Charles Noël Nka, inspecteur N°1 au Ministère de l’Agriculture et du Développement Rural ,a présenté l'évolution de la question de l'Agriculture de seconde génération au Cameroun. Il a ainsi décliné la vision politique de l'État en matière d'agriculture. L’ingénieur agronome et consultant international  Rigobert Elarion Mbahe s’est intéressé à  la perception que les petits agriculteurs ont de l’Agriculture de Seconde Génération. Il a expliqué  qu’un grand fossé demeure entre ceux-ci et les décideurs, dans le processus de mise en œuvre des politiques publiques en matière d'Agriculture au Cameroun.  Pour lui, la relance agricole au Cameroun passe impérativement par la collaboration effective entre les acteurs du processus de mise en œuvre des politiques agricoles au Cameroun. ol insiste beaucoup sur le fait les acteurs principaux de l’agriculture,  surtout ceux des campagnes sont encore dans la précarité. Ce qui justifie, selon lui, leur déplacement massif vers les villes.
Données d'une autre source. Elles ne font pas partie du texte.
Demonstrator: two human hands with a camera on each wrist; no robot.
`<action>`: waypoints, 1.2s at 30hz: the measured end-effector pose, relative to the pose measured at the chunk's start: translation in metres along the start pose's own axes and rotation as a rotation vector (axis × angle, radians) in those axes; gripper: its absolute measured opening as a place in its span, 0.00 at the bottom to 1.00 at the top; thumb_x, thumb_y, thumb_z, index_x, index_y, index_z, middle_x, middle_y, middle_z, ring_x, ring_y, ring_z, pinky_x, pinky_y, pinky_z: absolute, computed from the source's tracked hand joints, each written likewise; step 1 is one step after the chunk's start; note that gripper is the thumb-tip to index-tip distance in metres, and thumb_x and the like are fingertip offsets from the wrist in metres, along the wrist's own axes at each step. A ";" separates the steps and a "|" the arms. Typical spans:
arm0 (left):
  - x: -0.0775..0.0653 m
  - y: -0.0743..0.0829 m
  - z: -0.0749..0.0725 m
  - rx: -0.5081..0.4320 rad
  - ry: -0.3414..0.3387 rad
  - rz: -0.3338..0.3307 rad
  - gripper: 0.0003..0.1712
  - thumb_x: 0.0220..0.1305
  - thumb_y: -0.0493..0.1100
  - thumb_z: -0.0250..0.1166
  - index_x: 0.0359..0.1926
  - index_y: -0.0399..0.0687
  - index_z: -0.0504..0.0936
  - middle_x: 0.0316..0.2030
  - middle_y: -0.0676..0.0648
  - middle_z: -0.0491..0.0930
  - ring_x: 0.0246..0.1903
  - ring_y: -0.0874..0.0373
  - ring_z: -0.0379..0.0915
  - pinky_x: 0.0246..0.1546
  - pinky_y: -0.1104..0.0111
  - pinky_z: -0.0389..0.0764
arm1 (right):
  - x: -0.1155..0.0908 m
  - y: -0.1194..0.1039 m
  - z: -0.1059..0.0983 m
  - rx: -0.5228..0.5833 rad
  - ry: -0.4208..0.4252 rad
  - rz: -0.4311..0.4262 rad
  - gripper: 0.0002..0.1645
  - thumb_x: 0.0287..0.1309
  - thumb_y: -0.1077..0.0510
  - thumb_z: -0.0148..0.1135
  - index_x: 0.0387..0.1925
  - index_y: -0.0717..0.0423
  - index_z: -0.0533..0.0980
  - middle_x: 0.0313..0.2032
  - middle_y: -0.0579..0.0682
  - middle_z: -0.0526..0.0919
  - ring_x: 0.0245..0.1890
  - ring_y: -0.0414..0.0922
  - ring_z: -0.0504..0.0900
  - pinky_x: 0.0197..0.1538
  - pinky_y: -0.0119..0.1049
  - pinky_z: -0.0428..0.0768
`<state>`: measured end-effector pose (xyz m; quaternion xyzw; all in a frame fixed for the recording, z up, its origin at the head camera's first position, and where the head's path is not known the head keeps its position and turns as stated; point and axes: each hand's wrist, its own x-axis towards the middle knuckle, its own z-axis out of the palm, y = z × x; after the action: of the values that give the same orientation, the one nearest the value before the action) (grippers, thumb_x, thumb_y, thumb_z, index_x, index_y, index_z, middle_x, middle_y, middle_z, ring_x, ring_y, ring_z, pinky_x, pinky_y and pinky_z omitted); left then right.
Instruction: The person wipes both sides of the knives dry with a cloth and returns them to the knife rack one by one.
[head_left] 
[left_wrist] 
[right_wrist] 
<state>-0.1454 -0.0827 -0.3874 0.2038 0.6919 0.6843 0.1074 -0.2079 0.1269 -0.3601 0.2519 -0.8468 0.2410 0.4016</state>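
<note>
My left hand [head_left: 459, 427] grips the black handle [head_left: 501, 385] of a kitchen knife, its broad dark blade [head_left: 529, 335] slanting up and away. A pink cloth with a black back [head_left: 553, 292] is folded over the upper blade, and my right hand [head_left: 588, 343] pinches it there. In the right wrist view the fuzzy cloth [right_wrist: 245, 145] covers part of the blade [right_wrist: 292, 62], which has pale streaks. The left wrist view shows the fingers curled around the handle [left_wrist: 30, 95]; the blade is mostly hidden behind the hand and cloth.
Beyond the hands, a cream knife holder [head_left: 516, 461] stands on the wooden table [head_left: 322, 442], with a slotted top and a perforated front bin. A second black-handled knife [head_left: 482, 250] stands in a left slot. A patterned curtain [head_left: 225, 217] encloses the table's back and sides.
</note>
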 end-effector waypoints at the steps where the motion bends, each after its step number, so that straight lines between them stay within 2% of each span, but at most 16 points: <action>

Quant au Professeur MVONDO AWONO Jean Pierre, Doyen de la Faculté d'Agriculture et Sciences Vétérinaires de l'Université de Buea, il met en relief la perception de l'ASG par les agronomes. Pour lui, il est nécessaire pour les agronomes d'avoir une marge de manœuvre financière, mobilisable par eux-mêmes pour une grande partie, afin de disposer des ressources nécessaires au développement de l'agriculture. Pour illustrer cela, il note un déficit 440.000 tonnes de riz dans la production au Cameroun. Les produits de notre agriculture restent essentiellement ceux de la période coloniale.

Les agronomes, pensent qu’il est urgent d'améliorer la perception de l'Agriculture et développer une politique d'attraction des jeunes, de raffermir la formation agricole en ajustant les calendriers académiques aux exigences écologiques, d'accroître le dispositif alimentaire pour développer une production locale compétitive, et intégrer la formation et la recherche agronomique dans le secteur agricole. Ils appellent à la multiplication  des caisses d’épargne dans les zones périphériques pour y garder de l’argent, et l’utiliser pour développer l’agriculture des campagnes. Ils appellent aussi à la promotion  du dialogue et la coopération entre les producteurs.